◆ **What you will do**:
Repeat the listing exactly. Pictures stay out of your copy.

------------------------------------

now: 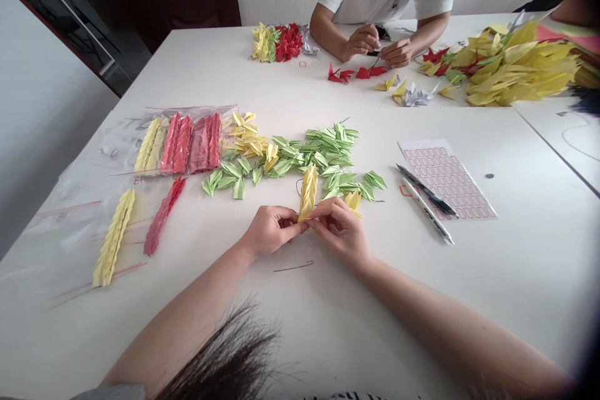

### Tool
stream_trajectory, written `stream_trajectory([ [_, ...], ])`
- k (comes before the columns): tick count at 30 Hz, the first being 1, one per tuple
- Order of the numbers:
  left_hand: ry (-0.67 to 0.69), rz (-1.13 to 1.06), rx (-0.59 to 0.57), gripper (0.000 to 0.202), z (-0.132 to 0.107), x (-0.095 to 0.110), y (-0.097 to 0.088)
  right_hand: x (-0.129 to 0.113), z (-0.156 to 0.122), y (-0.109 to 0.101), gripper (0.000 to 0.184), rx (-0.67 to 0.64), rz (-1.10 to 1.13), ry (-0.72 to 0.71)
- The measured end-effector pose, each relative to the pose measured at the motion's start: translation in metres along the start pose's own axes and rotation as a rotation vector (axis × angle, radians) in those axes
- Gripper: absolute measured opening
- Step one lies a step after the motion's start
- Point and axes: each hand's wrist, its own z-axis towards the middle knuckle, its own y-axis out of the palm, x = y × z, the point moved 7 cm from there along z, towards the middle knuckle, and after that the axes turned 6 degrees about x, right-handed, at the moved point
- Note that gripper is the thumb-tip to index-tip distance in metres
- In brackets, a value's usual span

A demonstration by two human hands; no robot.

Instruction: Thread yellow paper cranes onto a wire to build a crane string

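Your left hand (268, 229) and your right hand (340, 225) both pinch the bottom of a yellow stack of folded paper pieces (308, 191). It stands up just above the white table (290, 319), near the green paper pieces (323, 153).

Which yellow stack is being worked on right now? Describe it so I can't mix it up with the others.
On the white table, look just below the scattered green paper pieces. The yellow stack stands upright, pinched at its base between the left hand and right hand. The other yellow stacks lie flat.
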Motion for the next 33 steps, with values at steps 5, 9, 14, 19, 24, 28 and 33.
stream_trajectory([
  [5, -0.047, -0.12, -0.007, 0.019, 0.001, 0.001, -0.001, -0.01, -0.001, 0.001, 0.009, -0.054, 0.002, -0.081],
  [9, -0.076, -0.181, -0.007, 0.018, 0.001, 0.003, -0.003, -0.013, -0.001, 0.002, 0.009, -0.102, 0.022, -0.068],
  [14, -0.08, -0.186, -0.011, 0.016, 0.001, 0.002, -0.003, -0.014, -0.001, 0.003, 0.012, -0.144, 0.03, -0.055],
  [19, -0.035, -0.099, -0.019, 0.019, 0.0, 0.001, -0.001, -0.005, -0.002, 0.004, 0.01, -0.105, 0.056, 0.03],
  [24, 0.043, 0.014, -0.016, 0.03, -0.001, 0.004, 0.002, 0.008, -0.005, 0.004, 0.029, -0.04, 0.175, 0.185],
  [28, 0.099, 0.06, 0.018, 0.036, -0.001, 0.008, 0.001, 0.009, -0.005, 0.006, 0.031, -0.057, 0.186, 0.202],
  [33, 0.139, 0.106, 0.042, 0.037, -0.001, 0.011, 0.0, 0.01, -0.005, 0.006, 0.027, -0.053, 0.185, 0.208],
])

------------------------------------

◆ **Answer box**:
now: 

### Tool
stream_trajectory, written `stream_trajectory([ [_, ...], ])`
- k (comes before the columns): tick count at 30 Hz, the first being 1, one per tuple
- Order of the numbers:
  left_hand: ry (-0.67 to 0.69), rz (-1.13 to 1.06), rx (-0.59 to 0.57), gripper (0.000 to 0.202), z (-0.132 to 0.107), x (-0.095 to 0.110), y (-0.097 to 0.088)
  right_hand: x (-0.129 to 0.113), z (-0.156 to 0.122), y (-0.109 to 0.101), gripper (0.000 to 0.184), rx (-0.67 to 0.64), rz (-1.10 to 1.13), ry (-0.72 to 0.71)
- The measured end-effector pose, each relative to the pose measured at the motion's start: translation in metres along the start pose's own axes and rotation as a rotation vector (axis × angle, radians) in those axes
- Gripper: absolute measured opening
- Step one lies a step after the motion's start
- Point and axes: each hand's wrist, its own z-axis towards the middle knuckle, its own y-axis out of the palm, x = y × z, the point moved 7 cm from there along z, towards the middle knuckle, and after that the axes turned 6 degrees about x, right-handed, at the moved point
- Note that gripper is the thumb-tip to index-tip distance in metres
- In brackets, a value's usual span

A demonstration by two human hands; no robot.

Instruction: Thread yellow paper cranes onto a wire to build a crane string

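Your left hand (268, 229) and your right hand (340, 225) both pinch the bottom of a yellow stack of folded paper pieces (308, 191). It stands up just above the white table (290, 319), near the green paper pieces (323, 153).

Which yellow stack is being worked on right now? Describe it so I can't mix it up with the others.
On the white table, look just below the scattered green paper pieces. The yellow stack stands upright, pinched at its base between the left hand and right hand. The other yellow stacks lie flat.
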Motion for the next 33 steps, with values at steps 5, 9, 14, 19, 24, 28 and 33.
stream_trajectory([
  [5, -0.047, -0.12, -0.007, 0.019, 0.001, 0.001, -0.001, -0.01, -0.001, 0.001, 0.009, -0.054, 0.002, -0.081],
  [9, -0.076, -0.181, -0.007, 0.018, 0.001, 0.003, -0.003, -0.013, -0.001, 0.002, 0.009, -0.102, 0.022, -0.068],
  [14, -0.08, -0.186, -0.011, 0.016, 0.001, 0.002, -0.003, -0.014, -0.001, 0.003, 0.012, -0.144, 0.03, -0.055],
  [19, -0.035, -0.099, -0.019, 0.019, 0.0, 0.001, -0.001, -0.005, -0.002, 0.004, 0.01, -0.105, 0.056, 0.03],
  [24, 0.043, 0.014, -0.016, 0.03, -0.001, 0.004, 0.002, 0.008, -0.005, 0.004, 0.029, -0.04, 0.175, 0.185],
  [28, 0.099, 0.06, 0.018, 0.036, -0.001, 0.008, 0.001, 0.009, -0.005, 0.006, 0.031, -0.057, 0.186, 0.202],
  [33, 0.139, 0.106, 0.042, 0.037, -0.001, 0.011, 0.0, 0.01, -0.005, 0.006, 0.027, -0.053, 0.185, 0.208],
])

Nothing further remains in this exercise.